RT-PCR analysis of CHFR expression in human tumor cell lines. Cell lines are indicated above the data. PCR was performed by using samples prepared with (RT+) or without (RT-) reverse transcriptase. GAPDH was amplified to show the integrity of the RNA.

Fig. 2.

Methylation status of CHFR.(A) CpG island of CHFR: exons 1 and 2 are indicated by solid boxes, the transcription start site is indicated by an arrow, and the region analyzed by bisulfite PCR is indicated by a bar. (B) Re-expression of CHFR after treatment with the methyltransferase inhibitor 5-aza-dC. (C) Aberrant methylation of CHFR in human tumor cell lines. Cell lines are indicated above the data; the percentage of methylation is indicated below. (D) Representative results of analysis of CHFR methylation in human primary colorectal and head and neck cancers. N, normal tissue; T, primary cancers; OSCC, oral squamous cell cancer.

Fig. 3.

Expression and methylation status of CHFR in DNMT knockout cells. (A) Re-expression of CHFR in methyltransferase knockout cells.

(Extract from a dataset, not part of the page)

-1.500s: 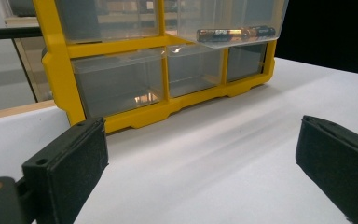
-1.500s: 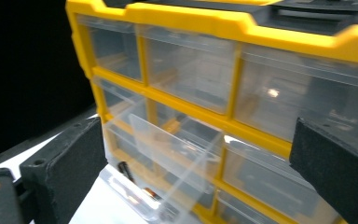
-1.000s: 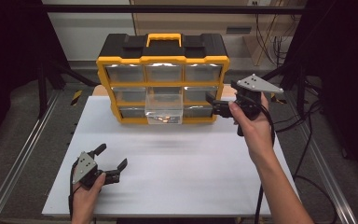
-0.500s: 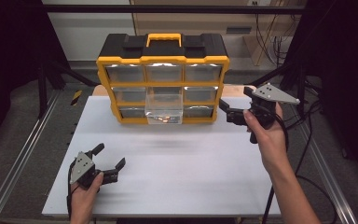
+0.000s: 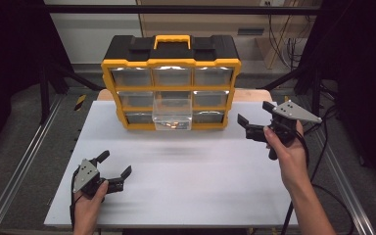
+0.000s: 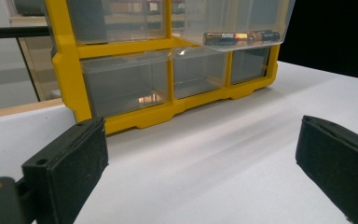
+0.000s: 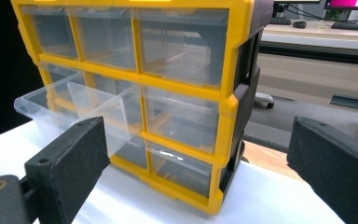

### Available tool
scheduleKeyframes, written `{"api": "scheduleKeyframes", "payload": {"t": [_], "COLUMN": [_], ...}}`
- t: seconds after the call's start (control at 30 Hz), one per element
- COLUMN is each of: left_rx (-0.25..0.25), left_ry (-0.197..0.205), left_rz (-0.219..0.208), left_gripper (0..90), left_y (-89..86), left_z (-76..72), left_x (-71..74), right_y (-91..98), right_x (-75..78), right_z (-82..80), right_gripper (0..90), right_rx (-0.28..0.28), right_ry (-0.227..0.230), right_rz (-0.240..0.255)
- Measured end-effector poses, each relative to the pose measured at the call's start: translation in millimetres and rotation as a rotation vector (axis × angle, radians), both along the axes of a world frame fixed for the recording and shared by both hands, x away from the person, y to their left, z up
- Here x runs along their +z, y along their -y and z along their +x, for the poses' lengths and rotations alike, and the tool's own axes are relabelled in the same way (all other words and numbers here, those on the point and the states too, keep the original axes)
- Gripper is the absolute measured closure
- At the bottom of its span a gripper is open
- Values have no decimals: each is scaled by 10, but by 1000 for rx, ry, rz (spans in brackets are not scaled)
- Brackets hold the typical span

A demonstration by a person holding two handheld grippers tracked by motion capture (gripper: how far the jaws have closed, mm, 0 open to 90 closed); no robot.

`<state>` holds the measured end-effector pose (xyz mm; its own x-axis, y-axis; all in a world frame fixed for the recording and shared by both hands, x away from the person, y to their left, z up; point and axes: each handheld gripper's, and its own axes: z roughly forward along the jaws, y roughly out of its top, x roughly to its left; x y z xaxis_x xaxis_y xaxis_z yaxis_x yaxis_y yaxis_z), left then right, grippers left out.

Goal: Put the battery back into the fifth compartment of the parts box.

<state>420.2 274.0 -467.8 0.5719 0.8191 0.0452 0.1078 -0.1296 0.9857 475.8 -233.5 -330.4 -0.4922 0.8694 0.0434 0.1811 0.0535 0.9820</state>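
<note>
**Both tongs apart and empty, middle drawer pulled out**

I have the right gripper point(image 5: 251, 126) held up off the table, just to the right of the yellow and black organizer point(image 5: 171, 81). Its jaws stand wide apart with nothing between them, and they aim toward the cabinet's right end without touching it. From the right gripper view the cabinet's right front corner sits between my jaws, a little way beyond their tips, and the clear drawer point(image 7: 74, 109) juts out of the middle column, off past my left jaw. That drawer is the one I am working with: it is the centre one of the middle row, slid well forward of the cabinet face while the other drawers sit flush.

My left gripper point(image 5: 112, 167) is low, near the table's close edge and well apart from the organizer, resting on or just above the white table point(image 5: 200, 186); I cannot tell which. Its jaws are also spread, clamped on nothing. In the left gripper view the open drawer hangs above and beyond the jaw tips, toward my right jaw, and I can see batteries point(image 6: 240, 36) lying along its front bottom edge. The bottom-row drawers point(image 6: 126, 88) stand closed straight ahead of the left jaw.

The two grippers are well apart from each other, with bare table between them.
</note>
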Motion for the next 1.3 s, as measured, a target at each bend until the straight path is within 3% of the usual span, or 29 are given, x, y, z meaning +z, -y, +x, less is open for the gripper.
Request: {"api": "scheduleKeyframes", "payload": {"t": [0.23,0.6,0.67,1.3], "left_rx": [1,-3,-6,-17], "left_ry": [-3,-8,-8,-3], "left_rz": [2,1,1,6], "left_gripper": [22,22,22,21], "left_y": [-13,-14,-9,-5], "left_z": [-4,-10,-11,-67], "left_x": [3,7,8,41], "right_y": [72,225,254,348], "right_x": [-184,-315,-356,-712], "right_z": [-91,-235,-273,-472], "right_gripper": [57,88,89,70], "right_rx": [-13,-1,-3,1], "right_ry": [-12,6,12,-1], "right_rz": [5,10,-8,-11]}}
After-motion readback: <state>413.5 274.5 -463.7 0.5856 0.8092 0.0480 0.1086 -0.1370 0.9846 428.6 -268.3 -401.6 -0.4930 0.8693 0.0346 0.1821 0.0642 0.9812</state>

The genotypes of the cell lines are indicated: MT1KO1 and MT1KO2, DNMT1-/-; 3bKO1 and 3bKO2, DNMT3b-/-; DKO2 and DKO3, DNMT1-/-DNMT3b-/-. (B) Bisulfite PCR analysis of the methylation status of the CHFR CpG island in HCT116 and methyltransferase knockout cells; M, methylated alleles. (C) Bisulfite sequencing of CHFR in WT and DNMT knockout cells. The PCR products were cloned into a vector, and at least nine clones were sequenced for each cell line. Open and closed areas represent unmethylated and methylated CpG dinucleotides, respectively.

Fig. 4.

Expression and histone acetylation status of CHFR in a human tumor cell line. (A) Re-expression of CHFR in the RKO colorectal cancer cell line after treatment with 5-aza-dC and/or TSA. RKO cells were treated as follows: lane 1, mock; lane 2, 0.2 μM 5-aza-dC for 72 h; lane 3, 300 nM TSA for 24 h; and lane 4, 0.2 μM 5-aza-dC for 72 h plus 300 nM TSA for 24 h. The bar graph depicts the ratios of the intensities of the CHFR and GAPDH signals. (B) Chromatin immunoprecipitation analysis of the 5′ region of CHFR. Genomic DNA associated with acetylated histones H3 or H4 was prepared by immunoprecipitation using antibodies specific to acetylated histones H3 or H4. PCR was performed by using oligonucleotides specific for the 5′ region of CHFR. Input DNA was amplified to evaluate the total amount of DNA applied to the immunoprecipitation. As a control, the region around the transcription start site of GAPDH was amplified by using the DNA recovered from the chromatin immunoprecipitation assay.

Fig. 5.

(A) Expression of a truncated form of CHFR in tumor cell lines. The 396-bp products correspond to expected size of WT CHFR; the 241-bp products correspond to the FHA domain-deleted variant (CHFR-ΔFHA). LoVo, SW480, and Colo320 cells express CHFR-ΔFHA. GAPDH was amplified to show the integrity of the cDNA. (B) Schematic diagram showing various CHFR mRNA splicing variants. The names of the transcripts are shown on the left. Closed boxes indicate the coding regions. (C) Schematic diagram of intact CHFR and CHFR-ΔFHA proteins. FHA, fork-head associated domain; RF, RING finger domain; CR, cystein rich domain. Amino acid numbers (A.A) are shown on the top.

Fig. 6.

Suppression of growth by CHFR. (A) Colony formation assay using the T98G human tumor cell line. Cells were transfected with CHFR, CHFR-ΔFHA,or empty vector (pcDNA3.1) and plated. After 2 weeks, the cells were fixed with methanol and stained with Gimsa. (B) Quantitative analyses of colony numbers after transfection of CHFR, CHFR-ΔFHA, or p53 in several human tumor cell lines. Each experiment was repeated three times; the average numbers of colonies are shown.

Fig. 7.

Impairment of checkpoint into mitosis in CHFR-deficient cell lines. (A) Mitotic index of cancer cell lines after treatment with microtubule inhibitor. Cell lines were treated for 16 h with 1 μM docetaxel, after which the mitotic index was determined. (B) Cell cycle analysis. The indicated cell lines were treated for 0, 12, 24, 36, or 48 h and subjected to fluorescence-activated cell sorting analysis. The apoptotic cells were indicated as the sub-G₁ fraction.